Announcing the Prague Discourse Treebank 3.0
Pavlína Synková
Jiří Mírovský
Lucie Poláková
Magdaléna Rysová
Proceedings of the 2024 Joint International Conference on Computational Linguistics, Language Resources and Evaluation (LREC-COLING 2024)
We present the Prague Discourse Treebank 3.0 – a new version of the annotation of discourse relations marked by primary and secondary discourse connectives in the data of the Prague Dependency Treebank.
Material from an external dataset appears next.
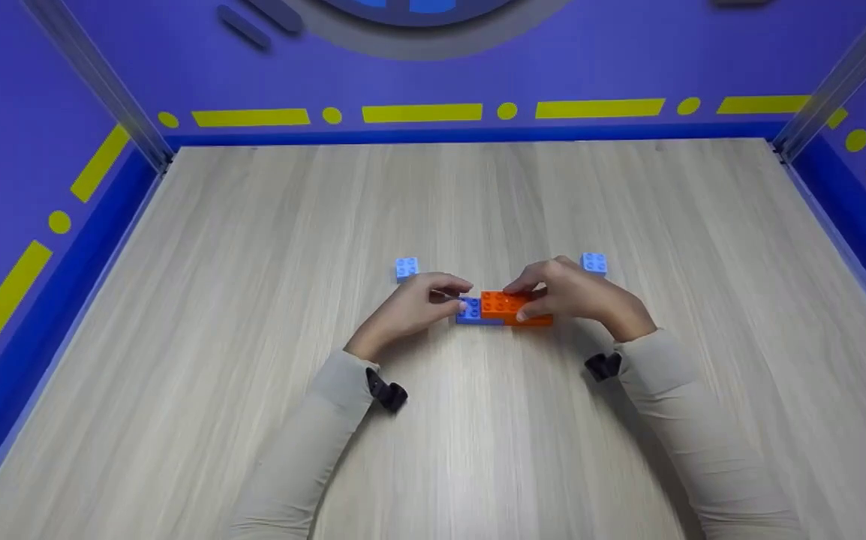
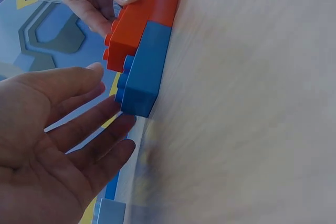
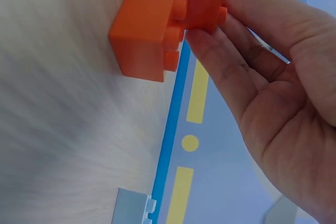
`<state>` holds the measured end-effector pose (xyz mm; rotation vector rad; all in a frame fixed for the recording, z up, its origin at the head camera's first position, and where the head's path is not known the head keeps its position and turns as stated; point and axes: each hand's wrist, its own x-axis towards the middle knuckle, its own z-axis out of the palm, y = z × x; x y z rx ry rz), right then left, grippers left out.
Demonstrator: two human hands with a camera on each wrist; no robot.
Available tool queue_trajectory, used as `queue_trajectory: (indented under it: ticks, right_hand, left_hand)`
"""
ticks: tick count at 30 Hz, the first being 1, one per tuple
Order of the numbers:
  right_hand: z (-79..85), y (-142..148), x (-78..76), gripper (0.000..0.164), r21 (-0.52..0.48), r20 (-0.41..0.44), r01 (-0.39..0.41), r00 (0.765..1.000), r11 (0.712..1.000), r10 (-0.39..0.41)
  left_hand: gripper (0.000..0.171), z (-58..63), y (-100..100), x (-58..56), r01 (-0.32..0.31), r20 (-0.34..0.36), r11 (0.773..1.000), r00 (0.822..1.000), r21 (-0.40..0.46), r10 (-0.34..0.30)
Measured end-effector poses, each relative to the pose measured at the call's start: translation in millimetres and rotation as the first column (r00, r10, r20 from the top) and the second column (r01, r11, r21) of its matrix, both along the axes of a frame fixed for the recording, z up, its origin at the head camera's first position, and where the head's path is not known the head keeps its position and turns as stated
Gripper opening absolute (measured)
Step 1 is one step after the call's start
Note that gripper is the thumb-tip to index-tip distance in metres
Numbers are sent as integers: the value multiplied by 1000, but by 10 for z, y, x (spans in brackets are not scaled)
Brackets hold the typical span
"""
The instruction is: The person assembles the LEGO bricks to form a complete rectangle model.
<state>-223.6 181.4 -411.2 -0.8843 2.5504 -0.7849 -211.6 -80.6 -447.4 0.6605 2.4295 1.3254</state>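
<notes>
On the table two bricks lie end to end, a blue brick on the left and a lower orange brick on the right. An upper orange brick sits across their join, studs up. My right hand pinches the upper orange brick between thumb and fingers at its right part. Beside the blue brick's left end is my left hand, its fingers loosely extended and spread in the left wrist view, fingertips close to the studs and end face. Nothing is gripped in it.
Behind the left hand stands a small light blue brick. Another small light blue brick is just behind the right hand. The wooden table is bounded by a blue back wall with yellow marks, and by side walls.
</notes>
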Motion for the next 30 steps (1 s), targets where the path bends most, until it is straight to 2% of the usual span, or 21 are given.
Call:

Compared to the previous version (PDiT 2.0), the version 3.0 comes with three types of major updates: (i) it brings a largely revised annotation of discourse relations: pragmatic relations have been thoroughly reworked, many inconsistencies across all discourse types have been fixed and previously unclear cases marked in annotators’ comments have been resolved, (ii) it achieves consistency with a Lexicon of Czech Discourse Connectives (CzeDLex), and (iii) it provides the data not only in its native format (Prague Markup Language, discourse relations annotated at the top of the dependency trees), but also in the Penn Discourse Treebank 3.0 format (plain text plus a stand-off discourse annotation) and sense taxonomy. PDiT 3.0 contains 21,662 discourse relations (plus 445 list relations) in 49 thousand sentences.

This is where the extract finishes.